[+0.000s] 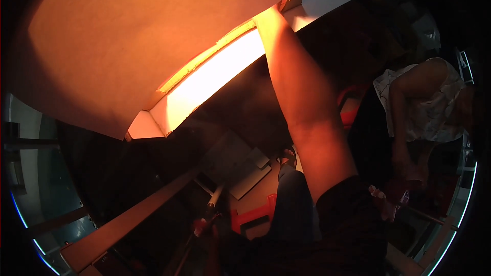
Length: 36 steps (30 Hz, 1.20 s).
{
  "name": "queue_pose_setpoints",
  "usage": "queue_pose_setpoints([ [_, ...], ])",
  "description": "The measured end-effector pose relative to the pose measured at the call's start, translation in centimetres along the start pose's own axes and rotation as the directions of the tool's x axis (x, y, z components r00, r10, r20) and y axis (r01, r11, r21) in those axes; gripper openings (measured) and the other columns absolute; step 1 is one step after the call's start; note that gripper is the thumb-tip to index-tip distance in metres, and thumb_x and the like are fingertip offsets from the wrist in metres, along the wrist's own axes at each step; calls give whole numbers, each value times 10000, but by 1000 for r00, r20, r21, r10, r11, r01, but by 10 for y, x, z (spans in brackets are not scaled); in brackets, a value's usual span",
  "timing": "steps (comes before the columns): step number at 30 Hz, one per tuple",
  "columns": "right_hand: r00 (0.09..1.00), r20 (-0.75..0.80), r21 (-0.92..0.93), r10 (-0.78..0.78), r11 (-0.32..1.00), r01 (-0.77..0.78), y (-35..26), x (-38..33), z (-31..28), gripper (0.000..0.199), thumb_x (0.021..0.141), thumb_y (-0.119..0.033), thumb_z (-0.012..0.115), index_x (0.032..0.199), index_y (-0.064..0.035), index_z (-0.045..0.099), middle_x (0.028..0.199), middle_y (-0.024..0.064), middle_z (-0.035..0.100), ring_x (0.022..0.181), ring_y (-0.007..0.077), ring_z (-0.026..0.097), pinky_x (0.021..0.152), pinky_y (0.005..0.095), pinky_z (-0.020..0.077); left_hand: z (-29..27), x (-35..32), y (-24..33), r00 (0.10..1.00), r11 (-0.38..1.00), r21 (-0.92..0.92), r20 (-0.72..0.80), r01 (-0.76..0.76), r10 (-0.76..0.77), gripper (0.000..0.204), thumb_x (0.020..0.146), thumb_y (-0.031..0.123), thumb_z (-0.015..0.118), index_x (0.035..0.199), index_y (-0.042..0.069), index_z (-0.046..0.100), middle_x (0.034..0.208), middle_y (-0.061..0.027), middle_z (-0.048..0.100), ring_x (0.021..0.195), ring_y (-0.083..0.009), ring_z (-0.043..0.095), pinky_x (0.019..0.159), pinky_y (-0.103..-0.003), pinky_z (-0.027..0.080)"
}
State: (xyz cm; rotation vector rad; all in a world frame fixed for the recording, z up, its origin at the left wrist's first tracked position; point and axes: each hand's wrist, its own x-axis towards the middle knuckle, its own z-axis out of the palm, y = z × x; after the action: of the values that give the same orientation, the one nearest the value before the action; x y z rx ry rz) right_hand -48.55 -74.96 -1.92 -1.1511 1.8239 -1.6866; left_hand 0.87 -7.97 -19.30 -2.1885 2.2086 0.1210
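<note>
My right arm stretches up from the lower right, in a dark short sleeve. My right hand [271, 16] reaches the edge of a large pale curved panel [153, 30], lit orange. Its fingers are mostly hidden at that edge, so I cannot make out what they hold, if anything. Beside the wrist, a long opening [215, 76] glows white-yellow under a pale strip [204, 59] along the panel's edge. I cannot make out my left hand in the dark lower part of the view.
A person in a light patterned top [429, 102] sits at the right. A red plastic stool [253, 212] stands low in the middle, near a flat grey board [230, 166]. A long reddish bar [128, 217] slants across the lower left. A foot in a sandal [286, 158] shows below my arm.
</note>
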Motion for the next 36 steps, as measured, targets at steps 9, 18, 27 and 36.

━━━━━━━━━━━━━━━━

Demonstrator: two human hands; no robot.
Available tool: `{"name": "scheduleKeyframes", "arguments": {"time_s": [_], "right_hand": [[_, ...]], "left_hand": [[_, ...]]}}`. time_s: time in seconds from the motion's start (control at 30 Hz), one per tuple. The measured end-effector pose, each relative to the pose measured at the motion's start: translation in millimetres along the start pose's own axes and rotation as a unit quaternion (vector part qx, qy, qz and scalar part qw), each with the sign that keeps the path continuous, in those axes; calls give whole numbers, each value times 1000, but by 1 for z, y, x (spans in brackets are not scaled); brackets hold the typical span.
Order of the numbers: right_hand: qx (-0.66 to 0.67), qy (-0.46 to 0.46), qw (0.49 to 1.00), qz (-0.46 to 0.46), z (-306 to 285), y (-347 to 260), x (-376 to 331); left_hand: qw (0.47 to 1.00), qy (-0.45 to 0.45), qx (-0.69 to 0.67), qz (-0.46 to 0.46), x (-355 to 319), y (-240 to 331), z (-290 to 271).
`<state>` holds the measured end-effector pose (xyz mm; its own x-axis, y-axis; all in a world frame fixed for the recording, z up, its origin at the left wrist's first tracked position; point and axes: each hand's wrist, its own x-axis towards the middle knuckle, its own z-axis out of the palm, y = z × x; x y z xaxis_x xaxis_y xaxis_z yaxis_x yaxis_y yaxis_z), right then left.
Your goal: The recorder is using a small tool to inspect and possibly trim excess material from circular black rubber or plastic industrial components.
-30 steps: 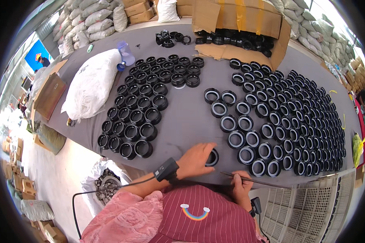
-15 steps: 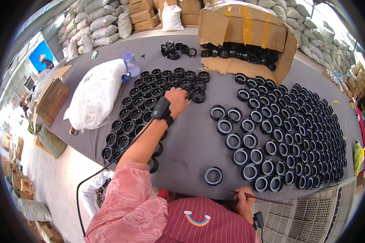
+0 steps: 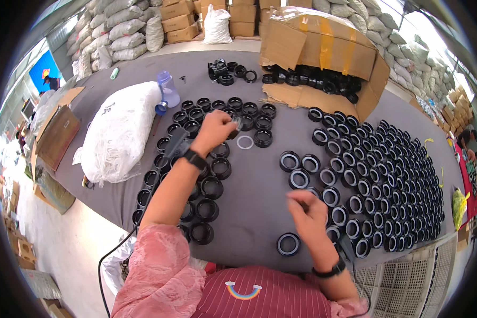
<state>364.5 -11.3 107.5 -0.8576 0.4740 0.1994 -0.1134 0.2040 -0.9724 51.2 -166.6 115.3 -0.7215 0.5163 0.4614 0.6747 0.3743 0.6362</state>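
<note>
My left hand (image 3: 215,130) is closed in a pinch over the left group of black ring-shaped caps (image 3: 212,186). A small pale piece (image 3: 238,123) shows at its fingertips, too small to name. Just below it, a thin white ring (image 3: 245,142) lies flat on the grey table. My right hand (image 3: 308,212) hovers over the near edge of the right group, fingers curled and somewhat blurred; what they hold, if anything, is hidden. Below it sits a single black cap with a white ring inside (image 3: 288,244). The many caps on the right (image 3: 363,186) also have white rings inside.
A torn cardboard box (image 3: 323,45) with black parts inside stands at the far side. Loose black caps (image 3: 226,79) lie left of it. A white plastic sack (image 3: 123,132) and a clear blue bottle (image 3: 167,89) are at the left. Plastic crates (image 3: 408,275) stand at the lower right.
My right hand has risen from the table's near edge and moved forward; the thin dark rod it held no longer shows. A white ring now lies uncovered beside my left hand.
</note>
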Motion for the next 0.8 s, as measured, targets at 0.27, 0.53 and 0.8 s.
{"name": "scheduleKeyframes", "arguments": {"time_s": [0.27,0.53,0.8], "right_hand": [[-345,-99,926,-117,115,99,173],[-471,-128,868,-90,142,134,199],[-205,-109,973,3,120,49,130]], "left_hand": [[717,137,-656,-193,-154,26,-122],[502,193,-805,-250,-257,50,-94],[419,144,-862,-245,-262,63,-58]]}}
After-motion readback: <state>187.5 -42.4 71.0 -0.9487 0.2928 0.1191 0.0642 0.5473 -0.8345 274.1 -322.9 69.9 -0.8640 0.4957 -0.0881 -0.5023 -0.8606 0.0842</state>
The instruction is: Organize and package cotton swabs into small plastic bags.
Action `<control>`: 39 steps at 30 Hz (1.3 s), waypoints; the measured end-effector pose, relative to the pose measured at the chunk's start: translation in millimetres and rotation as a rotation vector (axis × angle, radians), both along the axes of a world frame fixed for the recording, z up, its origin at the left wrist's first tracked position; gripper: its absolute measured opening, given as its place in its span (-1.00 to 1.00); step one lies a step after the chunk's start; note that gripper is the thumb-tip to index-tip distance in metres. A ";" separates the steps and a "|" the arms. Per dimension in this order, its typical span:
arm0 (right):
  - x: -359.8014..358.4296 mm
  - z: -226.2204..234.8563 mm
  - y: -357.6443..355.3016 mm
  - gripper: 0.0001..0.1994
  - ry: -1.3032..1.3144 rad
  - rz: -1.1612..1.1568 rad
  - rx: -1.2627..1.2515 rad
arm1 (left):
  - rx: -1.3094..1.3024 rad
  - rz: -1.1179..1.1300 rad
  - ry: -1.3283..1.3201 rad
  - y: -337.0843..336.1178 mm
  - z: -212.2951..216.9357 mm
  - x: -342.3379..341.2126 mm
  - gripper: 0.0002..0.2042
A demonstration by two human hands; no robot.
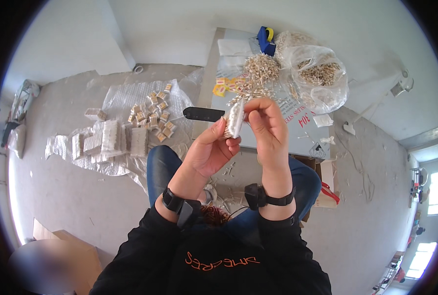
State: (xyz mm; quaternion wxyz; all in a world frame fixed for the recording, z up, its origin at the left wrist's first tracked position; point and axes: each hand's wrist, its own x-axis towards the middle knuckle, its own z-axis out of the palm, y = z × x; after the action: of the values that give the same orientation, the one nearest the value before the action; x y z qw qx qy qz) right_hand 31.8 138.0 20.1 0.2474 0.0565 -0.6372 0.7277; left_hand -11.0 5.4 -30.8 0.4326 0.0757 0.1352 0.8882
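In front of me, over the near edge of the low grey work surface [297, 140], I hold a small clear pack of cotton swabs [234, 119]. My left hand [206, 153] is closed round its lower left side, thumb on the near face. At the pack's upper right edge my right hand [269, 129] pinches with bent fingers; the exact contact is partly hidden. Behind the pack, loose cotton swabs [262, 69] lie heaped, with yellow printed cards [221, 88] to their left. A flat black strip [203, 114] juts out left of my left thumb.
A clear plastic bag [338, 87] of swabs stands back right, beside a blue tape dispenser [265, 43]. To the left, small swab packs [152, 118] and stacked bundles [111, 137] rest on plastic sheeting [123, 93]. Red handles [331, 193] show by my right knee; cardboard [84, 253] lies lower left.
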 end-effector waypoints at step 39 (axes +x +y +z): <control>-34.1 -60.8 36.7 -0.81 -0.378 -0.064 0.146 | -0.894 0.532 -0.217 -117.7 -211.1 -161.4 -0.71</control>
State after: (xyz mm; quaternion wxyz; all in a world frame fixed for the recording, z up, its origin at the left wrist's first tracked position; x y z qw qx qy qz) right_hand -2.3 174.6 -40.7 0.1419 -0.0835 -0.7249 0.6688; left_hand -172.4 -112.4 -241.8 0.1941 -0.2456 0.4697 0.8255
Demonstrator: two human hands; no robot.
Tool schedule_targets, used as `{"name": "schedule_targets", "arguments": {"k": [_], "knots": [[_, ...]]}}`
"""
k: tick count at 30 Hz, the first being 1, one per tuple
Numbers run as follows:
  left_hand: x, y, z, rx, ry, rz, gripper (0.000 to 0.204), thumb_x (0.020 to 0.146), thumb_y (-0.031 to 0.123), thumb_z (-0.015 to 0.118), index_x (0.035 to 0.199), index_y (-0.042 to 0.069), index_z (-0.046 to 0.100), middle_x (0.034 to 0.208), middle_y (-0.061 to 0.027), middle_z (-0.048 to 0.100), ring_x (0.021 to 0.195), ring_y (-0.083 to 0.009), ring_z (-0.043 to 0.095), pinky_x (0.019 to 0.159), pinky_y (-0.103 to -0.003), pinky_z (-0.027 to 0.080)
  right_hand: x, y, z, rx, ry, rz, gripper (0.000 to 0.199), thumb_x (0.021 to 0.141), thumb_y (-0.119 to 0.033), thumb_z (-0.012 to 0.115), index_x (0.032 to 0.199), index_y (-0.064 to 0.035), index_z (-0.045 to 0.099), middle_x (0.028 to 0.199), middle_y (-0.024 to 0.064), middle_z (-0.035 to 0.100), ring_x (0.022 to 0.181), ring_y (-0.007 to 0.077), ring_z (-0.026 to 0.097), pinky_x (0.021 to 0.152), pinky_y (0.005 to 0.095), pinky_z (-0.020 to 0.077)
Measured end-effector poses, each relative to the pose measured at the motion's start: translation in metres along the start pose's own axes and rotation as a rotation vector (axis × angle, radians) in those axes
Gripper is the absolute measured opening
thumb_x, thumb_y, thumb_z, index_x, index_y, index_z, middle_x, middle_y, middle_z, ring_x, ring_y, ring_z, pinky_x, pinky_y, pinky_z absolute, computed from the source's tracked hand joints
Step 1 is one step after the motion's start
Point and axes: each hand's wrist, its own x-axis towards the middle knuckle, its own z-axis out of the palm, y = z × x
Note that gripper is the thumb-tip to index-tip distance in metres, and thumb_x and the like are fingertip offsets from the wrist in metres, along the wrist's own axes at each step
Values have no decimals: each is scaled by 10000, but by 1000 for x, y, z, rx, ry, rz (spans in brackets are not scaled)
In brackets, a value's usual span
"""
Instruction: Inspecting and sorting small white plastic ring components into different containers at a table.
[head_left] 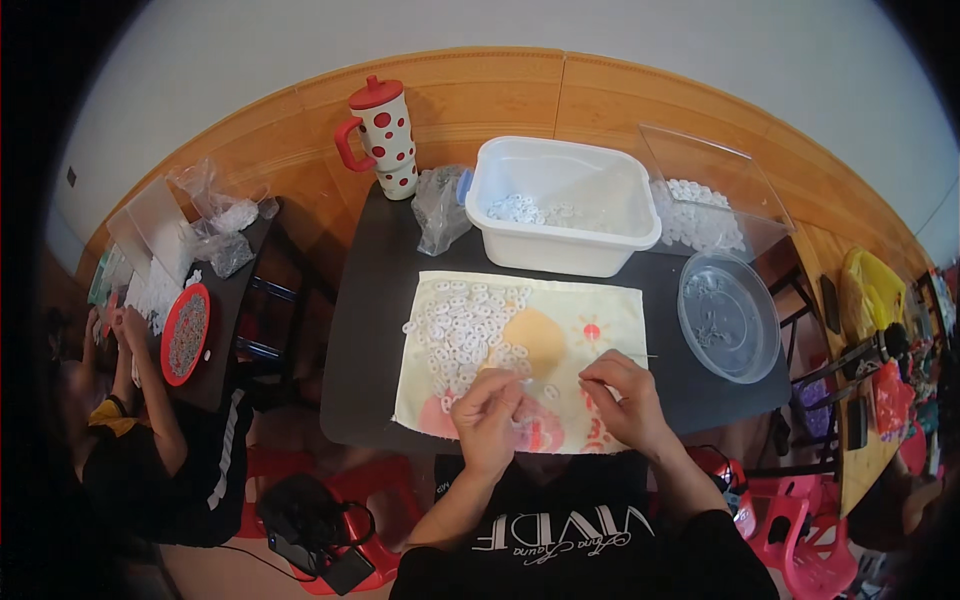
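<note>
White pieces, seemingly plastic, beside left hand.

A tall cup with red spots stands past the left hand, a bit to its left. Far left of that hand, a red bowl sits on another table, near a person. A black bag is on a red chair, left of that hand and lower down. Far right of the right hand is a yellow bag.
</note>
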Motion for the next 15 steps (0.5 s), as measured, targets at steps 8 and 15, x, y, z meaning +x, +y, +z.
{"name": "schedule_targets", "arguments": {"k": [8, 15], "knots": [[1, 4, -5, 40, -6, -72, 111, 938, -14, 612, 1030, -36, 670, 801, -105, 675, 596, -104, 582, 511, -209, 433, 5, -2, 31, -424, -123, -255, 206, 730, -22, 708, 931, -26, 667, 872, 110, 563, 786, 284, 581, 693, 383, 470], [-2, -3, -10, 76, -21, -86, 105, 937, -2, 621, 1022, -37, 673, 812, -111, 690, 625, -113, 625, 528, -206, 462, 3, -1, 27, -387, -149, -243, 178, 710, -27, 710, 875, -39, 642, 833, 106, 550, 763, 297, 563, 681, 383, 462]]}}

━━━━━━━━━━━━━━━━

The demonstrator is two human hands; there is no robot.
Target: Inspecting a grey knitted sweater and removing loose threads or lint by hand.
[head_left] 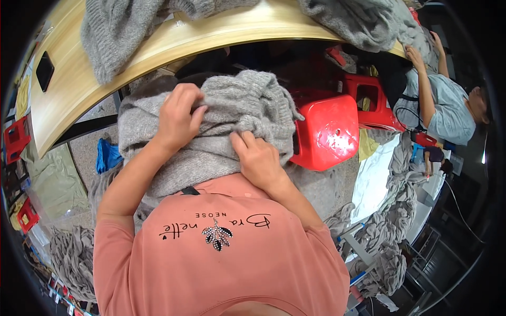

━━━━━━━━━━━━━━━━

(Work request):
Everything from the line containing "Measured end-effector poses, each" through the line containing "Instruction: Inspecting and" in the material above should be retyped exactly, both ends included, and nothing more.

(Answer to the problem):
Measured end-effector poses, each relative to the pose measured at the motion's start: translation in metres along the start pose's own axes and rotation as a rotation vector (axis × angle, radians) in those axes
Gripper is the absolute measured opening
thumb_x, thumb_y, thumb_z, index_x, index_y, index_z, middle_x, middle_y, middle_z, ring_x, ring_y, ring_z, pinky_x, pinky_y, pinky_z absolute, computed from the source's tracked hand joints
Step 1 is one step after the motion's start
Point and axes: each hand's wrist, its own x-axis towards the middle knuckle, its own z-axis out of the palm, y = z × x
Note that gripper is the thumb-tip to index-tip distance in metres, and thumb_x and the like are fingertip offsets from the wrist in metres, along the wrist's own axes at each step
Values have no decimals: each is scaled by 10000, but by 1000 for x, y, z, rx, ry, rz (spans in brackets are not scaled)
In brackets, a value's usual span
"""
Instruction: Inspecting and sorting small white plastic ring components into different containers at a table.

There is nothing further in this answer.